Exercise instructions: Using the listing below, report how many lines contain the word "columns" and give no other words.

Data segment:
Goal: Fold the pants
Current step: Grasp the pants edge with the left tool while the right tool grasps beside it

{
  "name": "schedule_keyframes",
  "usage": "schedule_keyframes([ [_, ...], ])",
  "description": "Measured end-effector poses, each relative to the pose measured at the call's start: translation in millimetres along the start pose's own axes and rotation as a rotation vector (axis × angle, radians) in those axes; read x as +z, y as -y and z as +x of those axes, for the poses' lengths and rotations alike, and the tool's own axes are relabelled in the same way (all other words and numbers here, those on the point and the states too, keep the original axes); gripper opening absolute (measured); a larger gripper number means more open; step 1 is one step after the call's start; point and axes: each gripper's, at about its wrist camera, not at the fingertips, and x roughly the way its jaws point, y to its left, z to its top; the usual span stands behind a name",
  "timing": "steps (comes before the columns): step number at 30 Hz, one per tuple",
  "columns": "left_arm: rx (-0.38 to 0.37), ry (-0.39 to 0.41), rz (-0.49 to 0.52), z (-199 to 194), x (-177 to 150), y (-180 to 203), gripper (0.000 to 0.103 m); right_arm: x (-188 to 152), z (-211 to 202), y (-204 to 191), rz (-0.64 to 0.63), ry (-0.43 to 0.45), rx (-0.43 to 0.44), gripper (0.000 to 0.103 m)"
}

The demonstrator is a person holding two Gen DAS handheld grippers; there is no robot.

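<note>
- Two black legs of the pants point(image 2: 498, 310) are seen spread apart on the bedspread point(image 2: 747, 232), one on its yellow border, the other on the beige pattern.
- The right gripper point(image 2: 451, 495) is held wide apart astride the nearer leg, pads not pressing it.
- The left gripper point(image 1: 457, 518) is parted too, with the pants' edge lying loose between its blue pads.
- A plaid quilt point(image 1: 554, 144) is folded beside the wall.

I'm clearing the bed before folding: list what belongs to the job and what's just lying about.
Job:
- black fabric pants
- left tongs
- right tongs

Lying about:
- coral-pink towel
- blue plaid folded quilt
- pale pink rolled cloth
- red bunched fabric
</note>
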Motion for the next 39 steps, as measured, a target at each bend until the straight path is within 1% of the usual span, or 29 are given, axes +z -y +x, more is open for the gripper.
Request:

Reply to the exercise: 2